PROBLEM REQUIREMENTS
Please return every line below that contains the string "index".

GIVEN DATA
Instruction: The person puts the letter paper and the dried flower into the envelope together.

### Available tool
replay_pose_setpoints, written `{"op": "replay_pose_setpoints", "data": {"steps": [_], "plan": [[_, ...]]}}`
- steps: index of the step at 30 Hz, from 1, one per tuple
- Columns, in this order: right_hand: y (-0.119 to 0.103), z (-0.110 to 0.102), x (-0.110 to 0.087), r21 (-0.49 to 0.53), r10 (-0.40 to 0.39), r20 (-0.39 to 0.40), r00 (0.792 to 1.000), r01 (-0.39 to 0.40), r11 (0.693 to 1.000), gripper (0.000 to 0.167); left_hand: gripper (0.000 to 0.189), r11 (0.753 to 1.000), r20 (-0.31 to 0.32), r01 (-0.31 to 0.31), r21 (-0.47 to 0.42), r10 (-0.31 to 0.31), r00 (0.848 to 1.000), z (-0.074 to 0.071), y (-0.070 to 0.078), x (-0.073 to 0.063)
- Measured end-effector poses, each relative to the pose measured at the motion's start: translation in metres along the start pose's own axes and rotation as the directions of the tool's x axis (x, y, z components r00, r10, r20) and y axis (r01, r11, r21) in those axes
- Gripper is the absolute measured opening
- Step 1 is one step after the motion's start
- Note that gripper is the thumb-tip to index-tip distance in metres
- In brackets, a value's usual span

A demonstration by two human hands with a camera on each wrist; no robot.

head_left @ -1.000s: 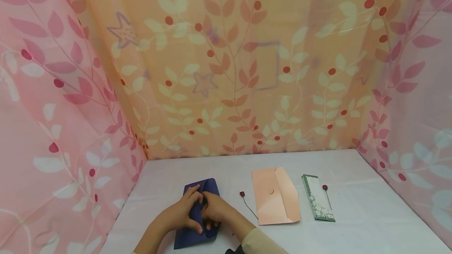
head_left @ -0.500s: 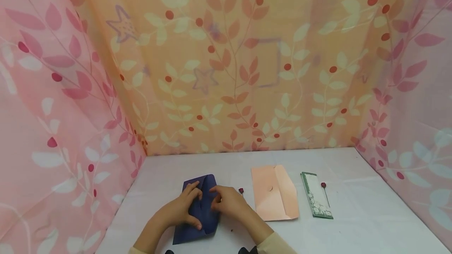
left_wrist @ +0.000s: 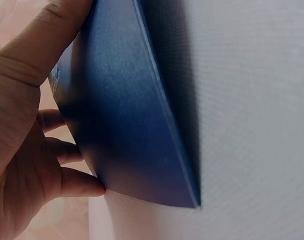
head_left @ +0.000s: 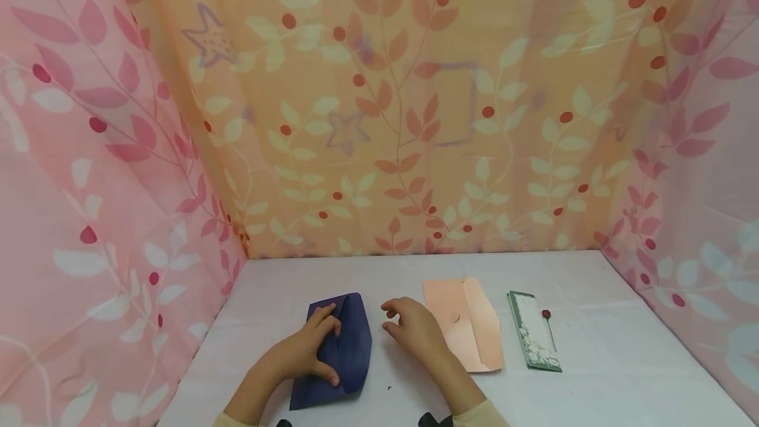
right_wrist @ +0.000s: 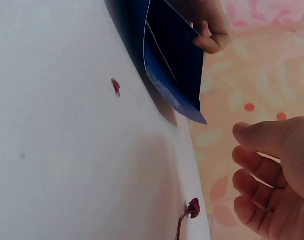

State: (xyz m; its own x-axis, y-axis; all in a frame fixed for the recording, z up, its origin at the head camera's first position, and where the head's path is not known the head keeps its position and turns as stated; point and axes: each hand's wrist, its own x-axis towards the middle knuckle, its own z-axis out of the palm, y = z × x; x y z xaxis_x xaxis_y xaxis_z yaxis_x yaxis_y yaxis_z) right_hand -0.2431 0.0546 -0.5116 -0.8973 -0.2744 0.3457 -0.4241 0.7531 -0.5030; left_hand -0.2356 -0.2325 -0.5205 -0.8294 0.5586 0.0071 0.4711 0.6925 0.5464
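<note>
Navy envelope [head_left: 354, 354] pinched by left hand [head_left: 305, 348], interior dark; right hand [head_left: 416, 329] loosely spread; rose [right_wrist: 193, 207], stem cropped.

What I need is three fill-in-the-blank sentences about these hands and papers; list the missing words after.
1. The left hand touches the dark blue envelope, while the right hand holds ____.
2. In the head view, the white card is edged in ____.
3. In the head view, the peach envelope lies on the card's ____ side.

Missing words: nothing; green; left.
</note>
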Motion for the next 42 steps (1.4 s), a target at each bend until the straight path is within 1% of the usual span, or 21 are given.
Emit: {"op": "replay_pose_setpoints", "data": {"steps": [6, 8, 11, 15, 18, 26, 32, 36, 42], "plan": [[0.009, 0.002, -0.001, -0.056, -0.048, -0.042, 0.998, 0.046, 0.997, 0.028, 0.080, 1.000, 0.007, 0.006, -0.013, -0.006, 1.000, 0.000, 0.003, -0.002], [0.013, 0.004, -0.001, -0.074, -0.053, -0.061, 0.997, 0.048, 0.996, 0.027, 0.081, 1.000, 0.009, 0.011, -0.008, -0.011, 1.000, 0.000, 0.002, -0.003], [0.020, 0.006, -0.001, -0.106, -0.040, -0.093, 0.995, 0.030, 0.994, 0.026, 0.080, 1.000, 0.009, 0.017, -0.001, -0.017, 1.000, 0.001, 0.001, -0.004], [0.028, 0.008, -0.003, -0.130, 0.015, -0.116, 0.993, -0.030, 0.991, 0.027, 0.080, 1.000, 0.008, 0.014, -0.012, -0.013, 1.000, 0.001, -0.001, -0.004], [0.032, 0.008, -0.005, -0.126, 0.063, -0.110, 0.992, -0.077, 0.989, 0.030, 0.080, 1.000, 0.002, 0.006, -0.020, -0.006, 1.000, 0.001, -0.001, -0.004], [0.041, 0.010, -0.009, -0.127, 0.119, -0.065, 0.991, -0.127, 0.984, 0.035, 0.080, 1.000, 0.008, 0.009, -0.015, -0.009, 1.000, 0.005, -0.001, -0.004], [0.045, 0.008, -0.011, -0.128, 0.125, -0.049, 0.991, -0.131, 0.983, 0.034, 0.079, 1.000, 0.004, 0.003, -0.009, -0.003, 1.000, 0.006, -0.004, -0.001], [0.047, 0.012, -0.010, -0.126, 0.131, -0.043, 0.991, -0.135, 0.983, 0.030, 0.078, 1.000, 0.003, -0.003, -0.007, 0.003, 1.000, 0.005, -0.003, -0.001], [0.050, 0.017, -0.009, -0.117, 0.132, -0.054, 0.990, -0.137, 0.984, 0.021, 0.079, 1.000, 0.010, 0.000, -0.004, 0.000, 1.000, 0.002, -0.002, -0.001]]}}
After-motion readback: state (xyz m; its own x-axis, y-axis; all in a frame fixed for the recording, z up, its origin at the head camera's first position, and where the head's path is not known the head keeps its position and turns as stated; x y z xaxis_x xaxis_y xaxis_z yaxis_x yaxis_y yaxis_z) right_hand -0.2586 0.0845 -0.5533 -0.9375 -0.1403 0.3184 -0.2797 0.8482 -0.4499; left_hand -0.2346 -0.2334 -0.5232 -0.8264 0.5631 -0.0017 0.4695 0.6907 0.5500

ANSWER BOX
- steps: index of the step at 30 Hz, from 1, one per tuple
- Note that gripper is the thumb-tip to index-tip distance in metres

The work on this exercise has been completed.